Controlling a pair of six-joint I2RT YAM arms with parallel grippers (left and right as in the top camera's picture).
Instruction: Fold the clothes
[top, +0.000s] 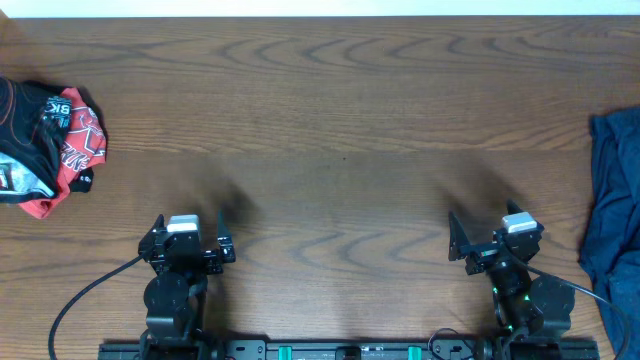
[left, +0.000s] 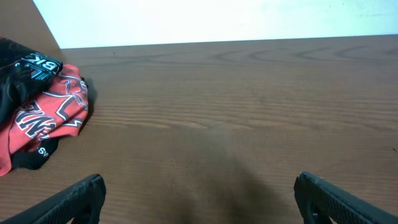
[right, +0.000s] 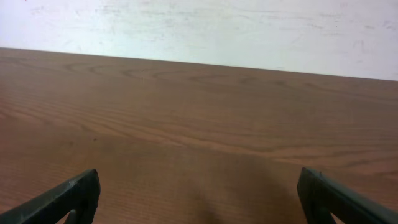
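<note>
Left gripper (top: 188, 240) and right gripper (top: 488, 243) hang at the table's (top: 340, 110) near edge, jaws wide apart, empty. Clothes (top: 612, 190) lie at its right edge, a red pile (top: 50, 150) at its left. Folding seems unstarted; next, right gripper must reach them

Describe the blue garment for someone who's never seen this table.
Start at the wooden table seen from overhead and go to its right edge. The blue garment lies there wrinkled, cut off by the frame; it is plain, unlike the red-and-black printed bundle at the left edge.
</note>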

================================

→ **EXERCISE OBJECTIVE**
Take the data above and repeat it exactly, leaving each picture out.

→ **RESULT OF THE EXERCISE**
Controlling a pair of six-joint I2RT YAM arms with parallel grippers (left and right as in the top camera's picture).
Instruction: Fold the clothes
[top, +0.000s] 
[left, +0.000s] 
[right, +0.000s] 
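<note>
Left gripper (top: 188, 240) and right gripper (top: 488, 243) hang at the table's (top: 340, 110) near edge, jaws wide apart, empty. Clothes (top: 612, 190) lie at its right edge, a red pile (top: 50, 150) at its left. Folding seems unstarted; next, right gripper must reach them

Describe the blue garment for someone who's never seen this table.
Start at the wooden table seen from overhead and go to its right edge. The blue garment lies there wrinkled, cut off by the frame; it is plain, unlike the red-and-black printed bundle at the left edge.
</note>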

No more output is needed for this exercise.